Entre la gente que había ido
a Jerusalén a adorar durante la fiesta, había algunos griegos. Éstos se
acercaron a Felipe, que era de Betsaida, un pueblo de Galilea, y le rogaron: Señor,
queremos ver a Jesús. Felipe fue y se lo dijo a Andrés, y los dos fueron a
contárselo a Jesús. Jesús les dijo entonces: Ha llegado la hora en que el Hijo
del hombre va a ser glorificado. Les aseguro que si el grano de trigo al caer
en tierra no muere, queda él solo; pero si muere, da abundante cosecha. El que
ama su vida, la perderá; pero el que desprecia su vida en este mundo, la
conservará para la vida eterna. Si alguno quiere servirme, que me siga; y donde
yo esté, allí estará también el que me sirva. Si alguno me sirve, mi Padre lo
honrará. ¡Siento en este momento una angustia terrible! ¿Y qué voy a decir?

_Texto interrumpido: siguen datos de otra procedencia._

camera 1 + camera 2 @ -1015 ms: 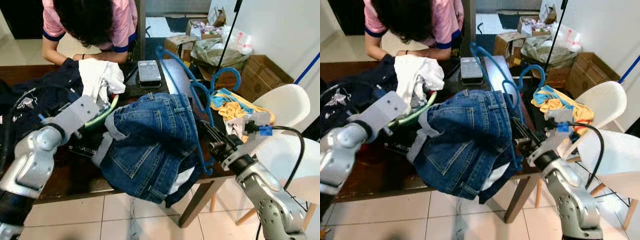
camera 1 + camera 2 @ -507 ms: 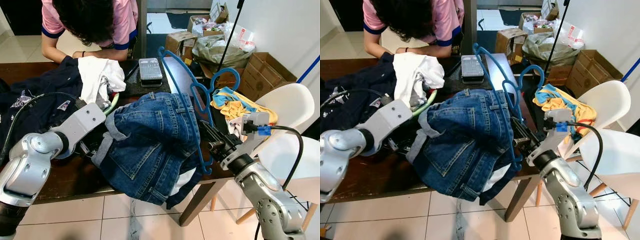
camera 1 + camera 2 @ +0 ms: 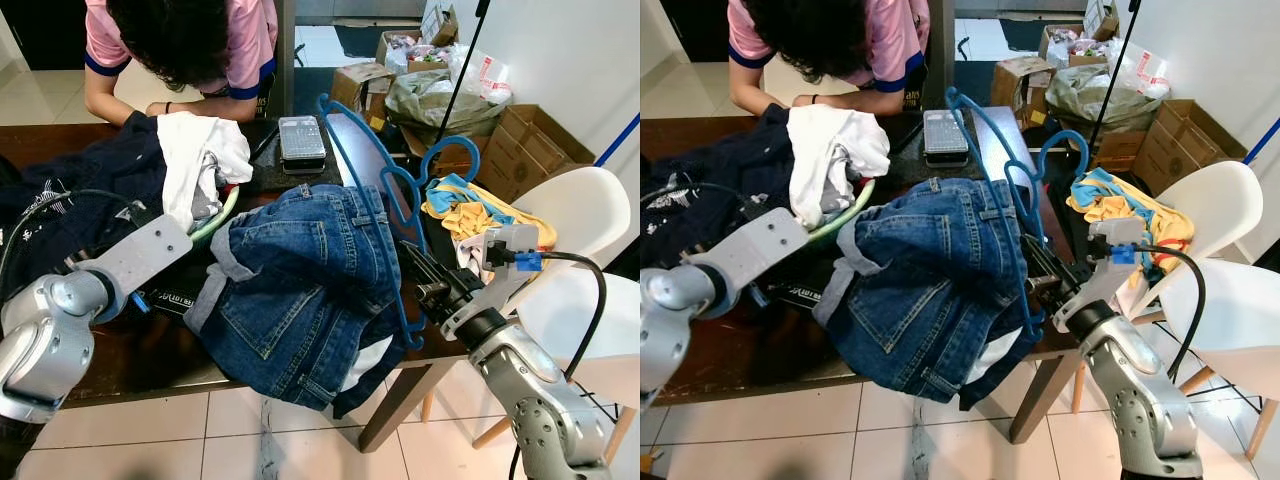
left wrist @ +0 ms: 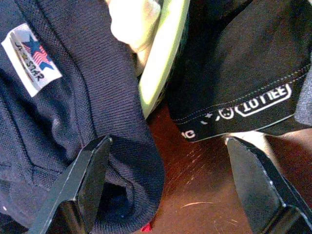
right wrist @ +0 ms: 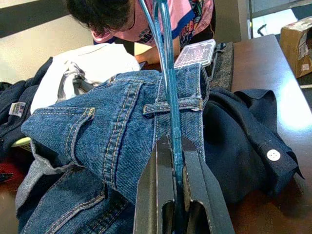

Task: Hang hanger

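Note:
A blue plastic hanger (image 3: 385, 190) stands tilted over the table's right end, with a pair of blue jeans (image 3: 300, 280) draped over it. My right gripper (image 5: 170, 146) is shut on the hanger's lower bar at the table's right edge. In the right wrist view the bar runs up between the fingers and under a belt loop of the jeans (image 5: 122, 131). My left arm (image 3: 100, 280) lies low at the left. Its gripper (image 4: 165, 161) is open above the wooden tabletop, between a navy garment (image 4: 63, 122) and a black garment (image 4: 243, 73), holding nothing.
A person (image 3: 180, 40) bends over the table's far side. A white shirt (image 3: 200, 155), a green bowl rim (image 4: 161, 63) and a grey calculator (image 3: 298, 140) lie on the table (image 3: 130, 360). White chairs (image 3: 580, 210), yellow cloth (image 3: 470, 215) and cardboard boxes (image 3: 530, 140) crowd the right.
My left arm first reached right toward the jeans, then drew back to the left and lower. The right gripper, hanger and jeans have stayed in place.

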Tool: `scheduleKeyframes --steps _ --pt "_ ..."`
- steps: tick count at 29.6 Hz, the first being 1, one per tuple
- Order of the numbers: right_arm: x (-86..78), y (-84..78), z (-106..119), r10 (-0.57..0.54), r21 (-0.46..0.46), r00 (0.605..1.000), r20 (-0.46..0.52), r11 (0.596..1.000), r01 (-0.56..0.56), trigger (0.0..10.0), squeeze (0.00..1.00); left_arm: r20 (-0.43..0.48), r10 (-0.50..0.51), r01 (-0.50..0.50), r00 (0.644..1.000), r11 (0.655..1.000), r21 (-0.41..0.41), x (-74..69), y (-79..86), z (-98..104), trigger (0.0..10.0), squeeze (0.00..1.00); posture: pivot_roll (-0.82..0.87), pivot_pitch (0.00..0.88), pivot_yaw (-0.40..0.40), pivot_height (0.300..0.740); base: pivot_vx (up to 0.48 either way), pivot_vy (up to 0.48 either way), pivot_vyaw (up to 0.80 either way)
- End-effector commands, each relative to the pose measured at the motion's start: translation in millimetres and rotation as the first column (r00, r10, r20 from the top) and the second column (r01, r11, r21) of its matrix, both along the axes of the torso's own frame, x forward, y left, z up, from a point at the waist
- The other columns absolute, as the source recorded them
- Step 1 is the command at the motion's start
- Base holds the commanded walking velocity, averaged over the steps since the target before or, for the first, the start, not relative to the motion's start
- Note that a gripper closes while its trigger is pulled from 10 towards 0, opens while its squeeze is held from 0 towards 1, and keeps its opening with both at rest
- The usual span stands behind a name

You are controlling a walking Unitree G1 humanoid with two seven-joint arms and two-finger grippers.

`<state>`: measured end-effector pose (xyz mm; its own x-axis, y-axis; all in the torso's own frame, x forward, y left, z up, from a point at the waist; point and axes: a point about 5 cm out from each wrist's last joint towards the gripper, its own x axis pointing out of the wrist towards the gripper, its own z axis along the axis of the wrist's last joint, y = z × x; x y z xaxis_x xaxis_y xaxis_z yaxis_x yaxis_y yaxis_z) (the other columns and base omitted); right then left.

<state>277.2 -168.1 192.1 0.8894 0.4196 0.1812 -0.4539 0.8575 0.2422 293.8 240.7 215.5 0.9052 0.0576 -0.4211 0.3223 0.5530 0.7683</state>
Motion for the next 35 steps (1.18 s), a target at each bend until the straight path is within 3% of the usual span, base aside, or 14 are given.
scheduleKeyframes --steps 1,4,8,10,18,20,21,22,25,26,27,30,33,35 --pt "-0.5 -1.4 -4 -0.009 0.000 1.000 -0.010 1.000 0.009 10.0 0.00 -0.041 0.044 -0.042 0.998 0.998 0.052 -2.0 11.0 -10 6.0 0.00 0.05 0.147 -0.030 0.740 0.000 0.000 0.00" --pt "-0.6 -2.9 -4 -0.014 -0.003 1.000 -0.011 1.000 0.014 10.0 0.00 -0.025 0.080 -0.077 0.996 0.992 0.103 -1.5 19.9 -9 3.9 0.00 0.05 0.145 -0.031 0.740 0.000 0.000 0.00" --pt "-0.6 -3.3 -5 -0.015 -0.004 1.000 -0.012 1.000 0.015 10.0 0.00 -0.016 0.093 -0.091 0.996 0.988 0.124 -1.4 22.8 -8 3.9 0.00 0.05 0.145 -0.031 0.740 0.000 0.000 0.00" --pt "-0.3 -3.6 -5 -0.015 -0.006 1.000 -0.013 1.000 0.015 10.0 0.00 0.006 0.129 -0.128 0.992 0.973 0.193 -1.6 34.6 -5 0.0 0.00 0.05 0.138 -0.032 0.740 0.000 0.000 0.00" --pt "0.1 -3.0 -6 -0.013 -0.008 1.000 -0.016 1.000 0.013 10.0 0.00 0.028 0.158 -0.161 0.987 0.961 0.224 -1.8 45.1 -1 0.0 0.00 0.05 0.135 -0.032 0.740 0.000 0.000 0.00" --pt "0.2 -2.9 -7 -0.013 -0.008 1.000 -0.017 1.000 0.013 10.0 0.00 0.036 0.154 -0.158 0.987 0.976 0.152 0.2 41.5 3 0.0 0.00 0.05 0.134 -0.031 0.740 0.000 0.000 0.00" --pt "0.3 -3.0 -7 -0.014 -0.008 1.000 -0.017 1.000 0.014 10.0 0.00 0.078 0.127 -0.125 0.989 0.992 -0.026 5.6 28.3 15 0.0 0.00 0.05 0.136 -0.033 0.740 0.000 0.000 0.00" --pt "0.3 -3.5 -7 -0.016 -0.008 1.000 -0.017 1.000 0.016 10.0 0.00 0.222 0.080 -0.018 0.972 0.962 -0.271 14.7 8.8 48 0.0 0.00 0.05 0.136 -0.033 0.740 0.000 0.000 0.00" --pt "0.3 -3.8 -7 -0.017 -0.008 1.000 -0.017 1.000 0.017 10.0 0.00 0.326 0.058 0.087 0.944 0.906 -0.413 17.5 -3.2 73 0.0 0.00 0.05 0.136 -0.033 0.740 0.000 0.000 0.00" --pt "0.4 -4.0 -7 -0.018 -0.009 1.000 -0.017 1.000 0.018 10.0 0.00 0.451 0.064 0.199 0.890 0.836 -0.511 17.6 -10.0 103 0.0 0.00 0.05 0.136 -0.033 0.740 0.000 0.000 0.00" --pt "0.4 -4.0 -7 -0.018 -0.009 1.000 -0.017 1.000 0.018 10.0 0.00 0.451 0.064 0.199 0.890 0.836 -0.511 17.6 -10.0 103 0.0 0.00 0.05 0.136 -0.033 0.740 0.000 0.000 0.00" --pt "1.2 -2.7 -7 -0.017 -0.005 1.000 -0.016 1.000 0.017 10.0 0.00 0.691 0.165 0.420 0.704 0.688 -0.592 8.7 0.4 179 0.0 0.00 0.06 0.134 -0.033 0.740 0.000 0.000 0.00" --pt "1.5 -2.0 -8 -0.016 -0.004 1.000 -0.017 1.000 0.016 10.0 0.00 0.723 0.199 0.464 0.662 0.649 -0.603 6.1 6.7 194 0.0 0.00 0.06 0.133 -0.031 0.740 0.000 0.000 0.00" --pt "2.0 -1.2 -9 -0.016 -0.001 1.000 -0.018 1.000 0.016 10.0 0.00 0.776 0.259 0.579 0.576 0.541 -0.610 -2.6 15.0 224 0.0 0.00 0.06 0.132 -0.032 0.740 0.000 0.000 0.00"
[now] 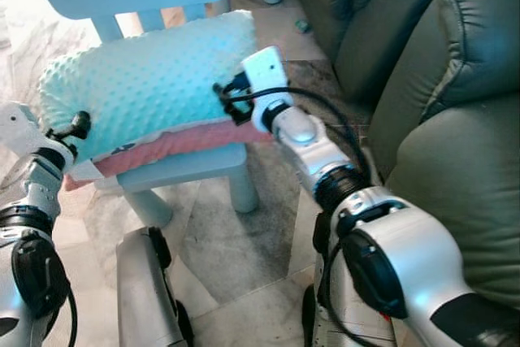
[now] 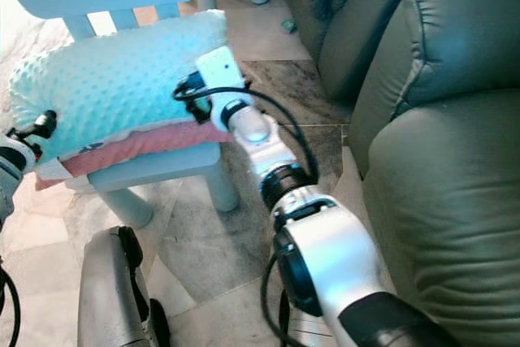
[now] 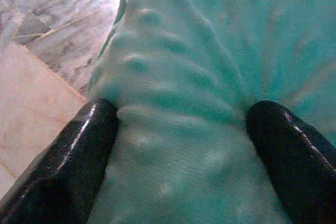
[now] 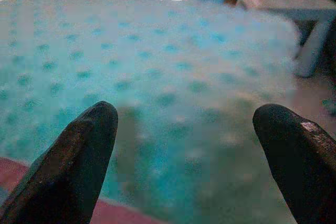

¿Diré: “Padre, líbrame de esta angustia”? ¡Pero precisamente para esto he
venido! Padre, glorifica tu nombre. Entonces se oyó una voz del cielo, que
decía: «Ya lo he glorificado, y lo voy a glorificar otra vez.» La gente que
estaba allí escuchando, decía que había sido un trueno; pero algunos afirmaban:
Un ángel le ha hablado. Jesús les dijo: No
fue por mí por quien se oyó esta voz, sino por ustedes. Éste es el momento en
que el mundo va a ser juzgado, y ahora será expulsado el que manda en este
mundo. Pero cuando yo sea levantado de la tierra, atraeré a todos a mí mismo. Con
esto daba a entender de qué forma había de morir.